■概要

前年の消費税が48万円超ですと、消費税の使い込みを防止するために国等に一定額を納める必要があります。これを消費税の予定納税制度(中間申告制度)といいます。今回、消費税が5%から8%になったことにより、2分の1の予定納税に該当する方については、2分の1より少し多めに納める必要が出てきました。これは、地方消費税だけ簡便的に8%にしていることによるものです。しかし、本来は国税についても8%で簡便計算する必要があるのですが、計算の簡略化のためにしていません。ですから、決算時には、予定納税5%と国税8%との差額の3%が1年分丸ごとかかってくることとなります。納税額が多いといっても地方消費税だけ8%の予定納税となっているだけですので、決算時には多めに税額がかかってきます。納税資金の準備をしっかりと行なって置いて下さい。

 

■詳細

●消費税の中間申告

消費税は決算によって申告した前年度の消費税額(国税部分の金額)によって、その年度に中間で申告する消費税の回数が異なります。

48万円超400万円以下は1回

400万円超4,800万円以下は3回

4,800万円超は11回 となります。

申告と言っても特に大きく業績が変動していない場合は、既に税務署の方で計算してきた申告書に署名押印をして提出するだけです。

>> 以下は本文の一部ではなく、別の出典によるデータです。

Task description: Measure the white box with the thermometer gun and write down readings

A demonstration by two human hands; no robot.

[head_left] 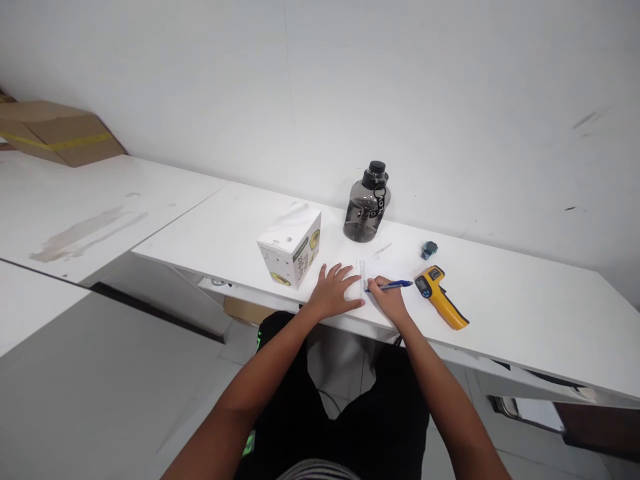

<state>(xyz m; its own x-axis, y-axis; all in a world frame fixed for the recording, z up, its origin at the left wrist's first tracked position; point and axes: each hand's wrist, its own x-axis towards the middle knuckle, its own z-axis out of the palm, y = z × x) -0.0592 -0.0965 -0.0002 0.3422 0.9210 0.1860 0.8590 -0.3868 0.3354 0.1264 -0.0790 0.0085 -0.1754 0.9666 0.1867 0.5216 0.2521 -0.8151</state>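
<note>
My right hand [389,299] is closed around a blue pen [397,285], its tip down on a white sheet of paper [363,270] that bears small dark writing. Flat on the paper's left side lies my left hand [334,292], fingers spread. Just left of that hand stands a white box [290,245] with avocado pictures and print on its sides. A yellow infrared thermometer gun [443,299] rests on the table to the right of the pen. The paper's edges are hard to make out against the white table.
Behind the hands, a dark see-through water jug [367,203] stands near the wall. A small blue-green object, possibly a watch [429,250], lies beyond the thermometer. On the adjoining table [165,180] at far left sits a cardboard box [60,133] with yellow tape.
</note>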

そして中間申告額は、年1回の場合は前年消費税額の1/2、年3回の場合は前年消費税額の1/4、年11回の場合は前年消費税額の1/12、となっておりました。

「なっておりました」と言うのは、既にお気付きの方もいると思いますが、今年は4月に消費税率が5%から8%に上がったために、4月1日以降に開始する事業年度の法人においては中間申告額が若干増えております。

 

●中間申告額が何故増えるのか

まず、一般的に消費税と言っても、その中身は、国税と地方税の合計となっております。5%の時は国税4%、地方税1%でしたが、8%になって国税6.3%、地方税1.7%となりました。

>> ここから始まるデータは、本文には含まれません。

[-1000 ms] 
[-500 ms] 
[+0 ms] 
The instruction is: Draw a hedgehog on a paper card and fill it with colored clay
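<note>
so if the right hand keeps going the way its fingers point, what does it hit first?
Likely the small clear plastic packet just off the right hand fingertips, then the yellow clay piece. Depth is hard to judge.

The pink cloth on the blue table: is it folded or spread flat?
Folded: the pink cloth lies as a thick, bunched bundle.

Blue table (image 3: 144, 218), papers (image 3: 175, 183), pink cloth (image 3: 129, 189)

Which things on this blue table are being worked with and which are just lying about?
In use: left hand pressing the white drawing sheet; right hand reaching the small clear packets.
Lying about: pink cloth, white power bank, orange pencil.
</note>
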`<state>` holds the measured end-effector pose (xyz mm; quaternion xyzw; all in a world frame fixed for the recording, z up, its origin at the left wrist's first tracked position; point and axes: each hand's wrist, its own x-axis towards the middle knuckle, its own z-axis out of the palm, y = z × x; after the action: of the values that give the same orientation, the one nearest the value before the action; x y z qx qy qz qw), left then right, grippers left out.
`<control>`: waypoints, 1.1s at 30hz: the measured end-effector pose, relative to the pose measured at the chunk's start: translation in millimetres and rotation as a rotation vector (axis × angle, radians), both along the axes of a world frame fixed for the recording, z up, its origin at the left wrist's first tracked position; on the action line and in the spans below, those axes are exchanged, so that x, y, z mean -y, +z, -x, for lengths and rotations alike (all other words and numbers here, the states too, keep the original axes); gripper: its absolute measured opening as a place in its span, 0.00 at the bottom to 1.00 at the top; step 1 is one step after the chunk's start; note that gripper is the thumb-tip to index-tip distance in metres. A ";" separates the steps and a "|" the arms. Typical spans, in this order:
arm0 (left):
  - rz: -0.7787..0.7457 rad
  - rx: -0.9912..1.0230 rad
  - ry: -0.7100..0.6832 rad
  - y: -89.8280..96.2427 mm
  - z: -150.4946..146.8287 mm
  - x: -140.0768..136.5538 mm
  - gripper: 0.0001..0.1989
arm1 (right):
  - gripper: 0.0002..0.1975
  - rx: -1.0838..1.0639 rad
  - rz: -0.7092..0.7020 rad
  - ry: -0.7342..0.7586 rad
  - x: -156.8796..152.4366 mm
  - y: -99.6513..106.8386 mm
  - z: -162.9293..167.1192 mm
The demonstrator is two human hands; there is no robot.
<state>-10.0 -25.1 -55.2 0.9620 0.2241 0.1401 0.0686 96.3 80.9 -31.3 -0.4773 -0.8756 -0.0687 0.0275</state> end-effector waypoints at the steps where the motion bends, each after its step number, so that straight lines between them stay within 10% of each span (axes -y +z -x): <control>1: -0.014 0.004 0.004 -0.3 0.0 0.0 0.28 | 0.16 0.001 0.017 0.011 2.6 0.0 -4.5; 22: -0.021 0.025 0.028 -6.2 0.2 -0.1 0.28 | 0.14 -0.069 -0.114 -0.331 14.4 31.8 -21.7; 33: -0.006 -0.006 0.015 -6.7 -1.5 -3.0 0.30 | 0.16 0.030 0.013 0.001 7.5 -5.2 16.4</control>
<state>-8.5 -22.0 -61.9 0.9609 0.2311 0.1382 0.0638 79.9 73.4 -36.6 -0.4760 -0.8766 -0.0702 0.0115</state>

次に、法律で決められた消費税の中間申告額の計算方法によります。中間申告額の計算方法は以下によります(1/2の場合を例にとっております)。

①前年消費税額のうち国税の1/2の金額

②①の国税に地方税分を乗じた金額

③①+②を中間申告額とする

 

●具体例で示すと

3月31日決算の前年消費税額100万円(消費税5%のため国税80万円、地方税20万円)を例にとってご説明すると、

①80万円÷2=40万円

②40万円×17÷63=10.79…万円

③40万円+10.79…万円=50.79…万円

となり前年消費税額100万円の1/2である50万円より7,900円(100円未満切り捨て)多くなることとなります。

 

 

※このコラムは投稿時の税制等に基づいて作成しております。記載内容には十分な注意をしておりますが、最終的な判断は各専門家への相談をしてください。弊社への相談なしにとられた行動につきましては一切の責任を負いませんのでご了承ください。